Auf dem Friedhof liegen 30 Kriegsgefangene
Wieder zurück in Katon-Karagai zeigt Fjodor Scherschnjow noch den malerisch gelegenen alten Friedhof. Pappeln rauschen, es riecht nach Thymian und Beifuß. Das Gras steht kniehoch, nur einige schiefe orthodoxe Metallkreuze ragen heraus. „Rund 30 Kriegsgefangene sind hier begraben“, erzählt Scherschnjow. Gräber sind nicht mehr zu erkennen, auch keine Kreuze mit Namen, Geburts- und Sterbedaten.
Die meisten der Kriegsgefangenen seien wohl bis zum Ende des Krieges geblieben. „Einen geordneten Abzug gab es aber nicht“, so Scherschnjow. Sich selbst überlassen habe der Großteil sich dann vermutlich nach Russland durchgeschlagen und von da aus versucht, in die Heimat zu kommen. Er wüsste gerne, ob es einige tatsächlich geschafft haben.

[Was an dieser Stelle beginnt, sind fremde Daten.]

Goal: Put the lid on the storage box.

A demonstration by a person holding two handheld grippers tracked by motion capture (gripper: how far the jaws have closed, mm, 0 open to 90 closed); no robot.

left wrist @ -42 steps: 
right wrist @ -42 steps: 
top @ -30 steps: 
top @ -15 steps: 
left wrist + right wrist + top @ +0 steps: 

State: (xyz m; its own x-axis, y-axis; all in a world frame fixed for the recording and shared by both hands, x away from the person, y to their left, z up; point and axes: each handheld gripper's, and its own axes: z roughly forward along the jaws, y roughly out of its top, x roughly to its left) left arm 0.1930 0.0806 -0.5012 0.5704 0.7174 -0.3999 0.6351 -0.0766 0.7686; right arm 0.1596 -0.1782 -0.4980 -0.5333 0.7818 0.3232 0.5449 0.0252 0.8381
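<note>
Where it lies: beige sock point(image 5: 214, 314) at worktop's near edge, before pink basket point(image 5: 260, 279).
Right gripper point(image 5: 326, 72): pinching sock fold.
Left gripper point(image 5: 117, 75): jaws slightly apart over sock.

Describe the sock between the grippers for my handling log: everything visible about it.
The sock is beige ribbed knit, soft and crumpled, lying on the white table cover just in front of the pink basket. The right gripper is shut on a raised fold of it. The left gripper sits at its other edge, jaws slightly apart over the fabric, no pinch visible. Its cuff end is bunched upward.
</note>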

Vielleicht bringt Historiker Felch jetzt Licht ins Dunkel. Er hat zusammen mit der Österreichischen Akademie der Wissenschaften ein Forschungsprojekt initiiert, um mehr über das Schicksal der Kriegsgefangenen in Zentralasien zu erfahren. „Aus alten Kirchenbüchern und Militärarchiven lässt sich noch vieles rekonstruieren. Den Nachkommen eines ungarischen Gefangenen haben wir in Usbekistan gefunden.“ In diesem Jahr plant Felch eine Reise in den Altai.